Mitochondrial DNA quantification

The mtDNA extraction kit (Abcam, ab65321) was used to extract DNA from the cells according to the corresponding manufacturer’s instructions. The DNA then analyzed by qPCR using primers targeting mtDNA (tRNA-Leu). The mtDNA primers were synthesized to detect tRNA-Leu (Forward: CACCCAAGAACAGGGTTTGT; Reverse: TGGCCATGGGTATGTT GTTA) and GAPDH.

Statistical analysis

All experiments were repeated at least three times and data are expressed as mean ± SD. Statistical analysis was performed using GraphPad Prism7. Paired and unpaired and two-tailed Student’s t-tests were used to compare the data between the two groups. Survival analysis was performed using the log-rank test. Pearson’s test was used to measure correlation between the two groups. *p < 0.05; **p < 0.01, and ***p < 0.001. All results with p values < 0.05 were statistically significant.

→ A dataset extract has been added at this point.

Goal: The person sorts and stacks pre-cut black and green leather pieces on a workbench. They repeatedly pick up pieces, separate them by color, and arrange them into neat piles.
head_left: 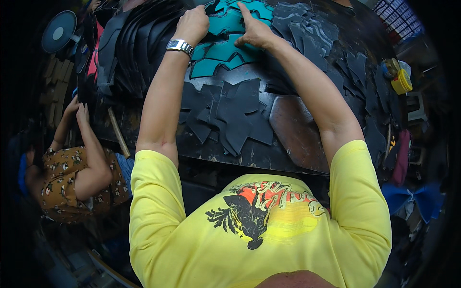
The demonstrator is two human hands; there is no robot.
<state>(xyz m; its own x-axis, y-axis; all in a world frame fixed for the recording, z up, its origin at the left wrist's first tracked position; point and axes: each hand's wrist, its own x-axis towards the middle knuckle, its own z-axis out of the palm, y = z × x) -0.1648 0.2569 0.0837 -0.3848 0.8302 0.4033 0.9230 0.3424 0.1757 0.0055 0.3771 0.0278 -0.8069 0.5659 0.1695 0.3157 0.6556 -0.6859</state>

UBXN1 is aberrantly upregulated in HCC and associated with poor outcomes

To address the potential involvement of UBXN proteins in the development and progression of HCC, we first analyzed the mRNA expression patterns of UBXN proteins in the tumor and nontumor tissues of HCC patients and found that the transcript level of UBXN1 was consistently and significantly elevated in tumor tissues compared to nontumor tissues from the TCGA-LIHC, ICGC-LIHC and GEO14520 cohorts (Fig. 1A and Supplementary 1A–C). Furthermore, survival analysis revealed that patients with high UBXN1 levels had shorter overall survival than those with low UBXN1 levels (Fig. 1B). To support the in silico results, we assessed the expression profiles of UBXN1 in 21 HCC clinical specimens and observed that UBXN1 protein expression was robustly upregulated in ∼ 61.9% of the tumor tissue samples, as evidenced by the increased protein and mRNA levels in the tumor tissue samples compared with nontumor tissue specimens. (Fig. 1C-D). Additionally, IHC analysis of UBXN1 expression in 80 paired HCC patient samples revealed that the UBXN1 protein was predominantly located in the cytoplasm and highly expressed in HCC cells compared with adjacent cells (Fig. 1E). Next, we measured expression of UBXN1 in mouse liver tumors by using two set of oncogenic-driven primary liver cancer model, which were generated by the SB transposon delivery of the plasmids expressing NRas G12V (NRas)/c-Myc and c-Myc/shp53, and developed HCC approximately 2 or 5 weeks post-HDTVi, respectively (Supplementary 1D). After confirming the efficiency of NRas- and c-Myc-overexpression as well as p53-knockdown (Supplementary 1E), we found that the protein abundance of UBXN1 was aberrantly increased in mouse liver tumors induced by NRas G12V/c-Myc or c-Myc/shp53 (Fig. 1F–G). Collectively, these results suggest that UBXN1 may contribute to the development and progression of HCC.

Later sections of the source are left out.